Transcribe the listing that follows exactly, from its first line to its last.

◆ DATA EXTRACT:
^^^^
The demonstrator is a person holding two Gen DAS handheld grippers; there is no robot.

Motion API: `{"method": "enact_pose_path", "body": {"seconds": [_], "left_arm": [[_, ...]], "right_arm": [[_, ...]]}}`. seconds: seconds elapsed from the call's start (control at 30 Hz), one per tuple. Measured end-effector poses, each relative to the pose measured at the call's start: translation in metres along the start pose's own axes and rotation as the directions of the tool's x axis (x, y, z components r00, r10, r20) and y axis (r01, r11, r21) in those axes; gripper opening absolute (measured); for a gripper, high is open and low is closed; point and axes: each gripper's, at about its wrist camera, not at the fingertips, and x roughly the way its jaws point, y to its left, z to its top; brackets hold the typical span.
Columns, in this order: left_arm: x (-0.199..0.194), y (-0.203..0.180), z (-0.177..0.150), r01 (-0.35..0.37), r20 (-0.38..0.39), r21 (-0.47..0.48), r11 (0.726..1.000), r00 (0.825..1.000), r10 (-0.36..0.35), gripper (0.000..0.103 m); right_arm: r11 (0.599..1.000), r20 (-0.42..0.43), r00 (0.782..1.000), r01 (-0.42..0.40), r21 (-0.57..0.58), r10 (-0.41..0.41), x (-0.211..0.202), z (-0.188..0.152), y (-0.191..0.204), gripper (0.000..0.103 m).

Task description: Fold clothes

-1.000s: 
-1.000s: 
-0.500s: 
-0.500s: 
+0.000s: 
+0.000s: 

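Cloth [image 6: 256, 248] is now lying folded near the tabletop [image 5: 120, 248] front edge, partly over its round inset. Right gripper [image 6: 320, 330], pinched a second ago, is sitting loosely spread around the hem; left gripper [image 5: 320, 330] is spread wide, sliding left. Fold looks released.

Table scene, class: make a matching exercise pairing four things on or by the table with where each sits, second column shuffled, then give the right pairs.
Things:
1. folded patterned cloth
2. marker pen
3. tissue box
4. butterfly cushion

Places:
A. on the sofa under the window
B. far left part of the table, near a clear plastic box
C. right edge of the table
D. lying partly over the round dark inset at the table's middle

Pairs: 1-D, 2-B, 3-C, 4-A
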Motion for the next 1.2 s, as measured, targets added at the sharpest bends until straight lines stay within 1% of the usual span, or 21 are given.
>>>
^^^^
◆ ANSWER TO THE EXERCISE:
The demonstrator is a person holding two Gen DAS handheld grippers; there is no robot.

Motion API: `{"method": "enact_pose_path", "body": {"seconds": [_], "left_arm": [[_, ...]], "right_arm": [[_, ...]]}}`. seconds: seconds elapsed from the call's start (control at 30 Hz), one per tuple. Measured end-effector poses, each relative to the pose measured at the call's start: translation in metres along the start pose's own axes and rotation as the directions of the tool's x axis (x, y, z components r00, r10, r20) and y axis (r01, r11, r21) in those axes; gripper opening absolute (measured); for a gripper, high is open and low is closed; point and axes: each gripper's, at about its wrist camera, not at the fingertips, and x roughly the way its jaws point, y to its left, z to its top; brackets hold the typical span.
Columns, in this order: left_arm: x (-0.199..0.194), y (-0.203..0.180), z (-0.177..0.150), r01 (-0.35..0.37), r20 (-0.38..0.39), r21 (-0.47..0.48), r11 (0.726..1.000), r00 (0.825..1.000), r10 (-0.36..0.35), gripper (0.000..0.103 m); right_arm: r11 (0.599..1.000), r20 (-0.42..0.43), r00 (0.782..1.000), r01 (-0.42..0.40), r21 (-0.57..0.58), r10 (-0.41..0.41), x (-0.211..0.202), z (-0.188..0.152), y (-0.191..0.204), gripper (0.000..0.103 m).

Task description: Fold clothes

-1.000s: 
-1.000s: 
-0.500s: 
-0.500s: 
+0.000s: 
+0.000s: 

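Cloth [image 6: 256, 248] is now lying folded near the tabletop [image 5: 120, 248] front edge, partly over its round inset. Right gripper [image 6: 320, 330], pinched a second ago, is sitting loosely spread around the hem; left gripper [image 5: 320, 330] is spread wide, sliding left. Fold looks released.

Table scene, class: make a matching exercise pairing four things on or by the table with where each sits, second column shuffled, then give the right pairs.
Things:
1. folded patterned cloth
2. marker pen
3. tissue box
4. butterfly cushion

Places:
A. on the sofa under the window
B. far left part of the table, near a clear plastic box
C. right edge of the table
D. lying partly over the round dark inset at the table's middle

Pairs: 1-D, 2-B, 3-C, 4-A
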Motion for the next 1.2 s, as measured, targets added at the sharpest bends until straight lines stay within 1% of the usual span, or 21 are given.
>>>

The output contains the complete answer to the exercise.